Screenshot of the River Plume Workflow’s interactive map. The selected region marks the area of the suspected river plume on the FerryBox transect on 23 June 2013. Blue dots highlight one water body’s modelled trajectory originating in the Elbe River

For more information on the River Plume Workflow, please see https://digitalearth-hgf.de/results/workflows/flood-event-explorer/#accordion-4.

4.6 Conclusions

All examples provided in this chapter have in common that they apply advanced computational approaches to gain new insights from existing data and help to further our process understanding through innovative data analysis. Regardless of the scientific question or exact context, the presented computational approaches address problems that occur frequently in modern Earth and Environmental sciences.

They typically fall into one or more of the following groups:

  • There are not enough data available to solve the problem at hand. Modern computational methods can enable scientists to derive information from the combination of related data and provide more context for the scientific question.

  • In contrast, some scientific workflows face the opposite problem, namely an abundance of available data. In these cases, insightful data analysis cannot be achieved with classical approaches due to data size and distributed storage. The use of algorithms for automatically classifying events and providing context can greatly improve scientists’ process understanding.

  • For some scientific questions, the way to a better process understanding involves the comparison or combination of different kinds of existing data. The difficulties here lie in the fact that different datasets of interest are usually not fully comparable in terms of spatial and/or temporal resolution or method of measurement. Computational methods such as the ones described here can take these differences into account and therefore ensure meaningful and correct scientific results.

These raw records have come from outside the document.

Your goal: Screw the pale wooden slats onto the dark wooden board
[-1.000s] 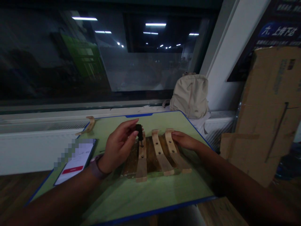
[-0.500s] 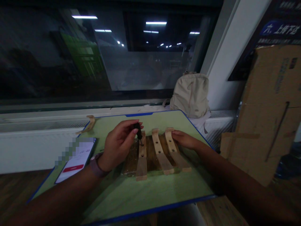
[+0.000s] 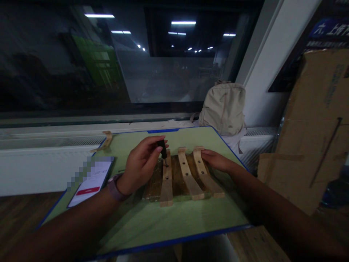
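1. Screwdriver [image 3: 163, 150] is pinched in the left hand's [image 3: 139, 165] fingertips, tip set at the left slat's [image 3: 166, 178] top hole.
2. Right hand [image 3: 215, 160] is laid unclenched on the right slat [image 3: 204, 174].
3. The screwdriver is judged light and stiff, and best gripped at its stubby handle.

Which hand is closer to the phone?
Left. The left hand, holding a black tool, is just right of the phone; the right hand rests farther right, on the rightmost slat.

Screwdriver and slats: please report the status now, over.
Left hand pinches screwdriver, tip at left slat top hole. Right hand rests on right slat. Phone lies left, apart from slats.
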Demonstrator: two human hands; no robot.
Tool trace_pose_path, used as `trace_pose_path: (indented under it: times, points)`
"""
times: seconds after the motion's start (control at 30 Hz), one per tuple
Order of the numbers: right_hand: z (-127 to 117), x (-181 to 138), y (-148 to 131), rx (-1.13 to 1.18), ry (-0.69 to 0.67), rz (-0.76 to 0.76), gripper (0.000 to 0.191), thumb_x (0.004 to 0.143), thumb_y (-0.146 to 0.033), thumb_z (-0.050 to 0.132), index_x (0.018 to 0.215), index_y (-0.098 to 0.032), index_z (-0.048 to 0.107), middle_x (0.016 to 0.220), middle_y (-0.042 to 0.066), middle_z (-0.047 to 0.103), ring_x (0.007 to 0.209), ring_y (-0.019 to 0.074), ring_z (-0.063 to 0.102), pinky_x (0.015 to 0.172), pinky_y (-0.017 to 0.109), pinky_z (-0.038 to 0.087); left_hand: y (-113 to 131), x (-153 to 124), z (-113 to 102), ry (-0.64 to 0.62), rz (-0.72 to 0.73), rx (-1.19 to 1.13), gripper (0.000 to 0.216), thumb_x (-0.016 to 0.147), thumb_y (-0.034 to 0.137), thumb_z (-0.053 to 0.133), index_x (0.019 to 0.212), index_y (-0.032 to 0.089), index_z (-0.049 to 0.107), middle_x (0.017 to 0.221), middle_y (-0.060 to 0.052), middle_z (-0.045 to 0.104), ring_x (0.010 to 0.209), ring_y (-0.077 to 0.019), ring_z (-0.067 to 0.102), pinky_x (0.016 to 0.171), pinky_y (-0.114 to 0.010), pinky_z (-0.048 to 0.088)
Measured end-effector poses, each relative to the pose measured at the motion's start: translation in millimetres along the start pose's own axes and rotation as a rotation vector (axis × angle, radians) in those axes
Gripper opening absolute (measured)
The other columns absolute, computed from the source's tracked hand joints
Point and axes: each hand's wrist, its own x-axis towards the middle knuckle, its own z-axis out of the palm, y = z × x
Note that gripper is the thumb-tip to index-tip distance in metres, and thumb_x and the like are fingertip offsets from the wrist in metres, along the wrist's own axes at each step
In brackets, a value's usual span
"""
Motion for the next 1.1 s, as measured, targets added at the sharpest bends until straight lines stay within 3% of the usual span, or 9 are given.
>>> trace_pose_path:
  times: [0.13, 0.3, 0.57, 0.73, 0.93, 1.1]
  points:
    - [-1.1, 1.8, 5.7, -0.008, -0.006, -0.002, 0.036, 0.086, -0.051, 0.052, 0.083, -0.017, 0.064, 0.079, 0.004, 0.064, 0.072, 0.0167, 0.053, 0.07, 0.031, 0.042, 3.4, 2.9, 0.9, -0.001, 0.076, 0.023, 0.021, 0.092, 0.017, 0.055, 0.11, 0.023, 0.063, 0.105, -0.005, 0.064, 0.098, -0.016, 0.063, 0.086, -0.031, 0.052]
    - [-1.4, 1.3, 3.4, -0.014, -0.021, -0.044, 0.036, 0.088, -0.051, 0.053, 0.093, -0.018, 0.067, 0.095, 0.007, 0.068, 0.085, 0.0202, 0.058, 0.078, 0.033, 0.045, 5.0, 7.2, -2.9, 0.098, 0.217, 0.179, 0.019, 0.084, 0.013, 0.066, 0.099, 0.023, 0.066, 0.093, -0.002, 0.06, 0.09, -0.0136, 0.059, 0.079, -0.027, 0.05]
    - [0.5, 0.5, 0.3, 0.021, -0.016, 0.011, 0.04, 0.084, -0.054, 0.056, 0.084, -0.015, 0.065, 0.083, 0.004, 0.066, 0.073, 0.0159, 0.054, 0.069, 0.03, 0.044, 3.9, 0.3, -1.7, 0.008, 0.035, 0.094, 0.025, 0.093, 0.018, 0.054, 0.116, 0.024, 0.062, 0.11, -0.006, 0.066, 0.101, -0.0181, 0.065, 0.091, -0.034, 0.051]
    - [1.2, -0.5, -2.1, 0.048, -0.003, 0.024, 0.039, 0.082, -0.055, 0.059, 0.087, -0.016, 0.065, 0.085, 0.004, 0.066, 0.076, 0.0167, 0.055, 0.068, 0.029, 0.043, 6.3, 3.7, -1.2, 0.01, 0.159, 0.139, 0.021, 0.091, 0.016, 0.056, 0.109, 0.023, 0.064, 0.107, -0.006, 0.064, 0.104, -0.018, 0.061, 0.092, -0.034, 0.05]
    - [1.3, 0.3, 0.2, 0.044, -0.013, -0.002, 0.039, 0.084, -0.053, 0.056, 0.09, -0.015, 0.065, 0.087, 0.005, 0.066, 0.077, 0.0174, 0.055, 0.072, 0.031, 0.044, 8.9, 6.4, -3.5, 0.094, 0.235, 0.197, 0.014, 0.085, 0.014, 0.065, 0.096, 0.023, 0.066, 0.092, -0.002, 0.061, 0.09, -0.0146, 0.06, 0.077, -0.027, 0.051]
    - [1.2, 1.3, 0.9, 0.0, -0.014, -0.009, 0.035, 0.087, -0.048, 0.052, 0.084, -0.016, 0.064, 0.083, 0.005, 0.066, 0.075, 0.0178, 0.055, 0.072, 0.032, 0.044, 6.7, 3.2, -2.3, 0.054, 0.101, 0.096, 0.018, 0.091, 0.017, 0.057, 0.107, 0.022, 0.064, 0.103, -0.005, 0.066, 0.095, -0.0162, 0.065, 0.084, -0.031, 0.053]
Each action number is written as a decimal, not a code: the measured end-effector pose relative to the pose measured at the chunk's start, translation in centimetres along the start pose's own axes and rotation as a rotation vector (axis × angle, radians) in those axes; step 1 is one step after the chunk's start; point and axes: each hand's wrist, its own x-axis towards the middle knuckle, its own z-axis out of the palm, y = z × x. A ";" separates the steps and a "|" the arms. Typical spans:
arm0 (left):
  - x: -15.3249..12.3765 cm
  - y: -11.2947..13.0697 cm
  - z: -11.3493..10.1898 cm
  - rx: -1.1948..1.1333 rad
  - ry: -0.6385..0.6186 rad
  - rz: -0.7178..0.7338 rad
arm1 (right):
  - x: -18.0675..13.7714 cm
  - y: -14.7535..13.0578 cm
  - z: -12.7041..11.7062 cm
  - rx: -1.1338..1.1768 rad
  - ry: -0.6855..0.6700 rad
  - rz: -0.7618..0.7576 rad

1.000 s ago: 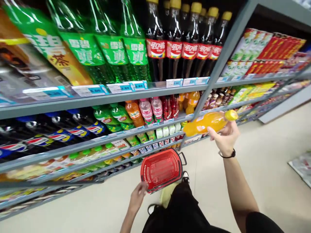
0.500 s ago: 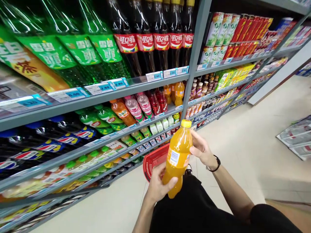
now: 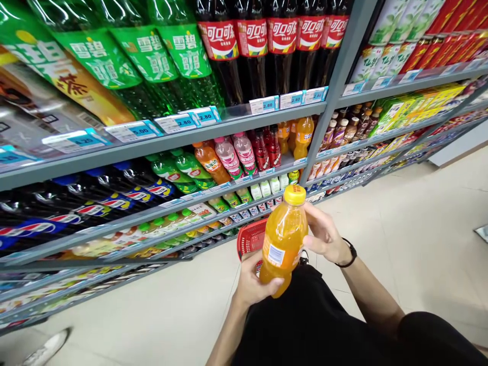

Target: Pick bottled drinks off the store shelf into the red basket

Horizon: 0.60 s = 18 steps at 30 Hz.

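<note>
In front of me is a plastic bottle of orange soda (image 3: 286, 229) with a yellow cap and a white barcode patch on its label. It leans slightly, cap up and toward the shelves. My left hand (image 3: 252, 282) is closed around its lower part, thumb across the front. At the upper right side, my right hand (image 3: 327, 238) grips it near the shoulder; some of its fingers are hidden behind the bottle. A black band circles my right wrist.
A red basket (image 3: 246, 238) is on the floor beyond the bottle, partly hidden. Shelves of drinks run along the left and ahead, with cola bottles (image 3: 282, 38) and similar orange bottles (image 3: 304, 136). Another person's white shoe (image 3: 49, 348) shows at the lower left.
The view has swung left, so the shelves sit further right in it. The bottle's cap has tipped toward me, showing its top. A white shoe has come into view. Both hands keep hold.
</note>
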 end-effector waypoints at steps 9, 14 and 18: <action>0.3 -0.5 -0.2 -0.040 -0.009 -0.082 | 0.9 0.0 -0.3 0.005 0.045 0.008; 0.3 -0.4 0.0 -0.200 -0.045 -0.144 | 0.9 0.6 -0.6 -0.005 0.110 0.029; 0.1 -0.2 0.7 -0.422 -0.064 -0.299 | 1.3 1.5 -0.7 -0.008 0.214 0.134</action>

The applications presented in this chapter demonstrate how computational data exploration and data analytics can help overcome these common problems. Although there is no one-size-fits-all approach to any of the problems we face, the example applications in this chapter show that modern computational approaches can help handling the current paradoxical situation of having access to more data than can be handled by classical methods, while simultaneously needing to overcome a lack of data in other contexts. Moreover, the examples show that those approaches enable us to create additional benefit from the available data and improve our understanding of the complex system Earth.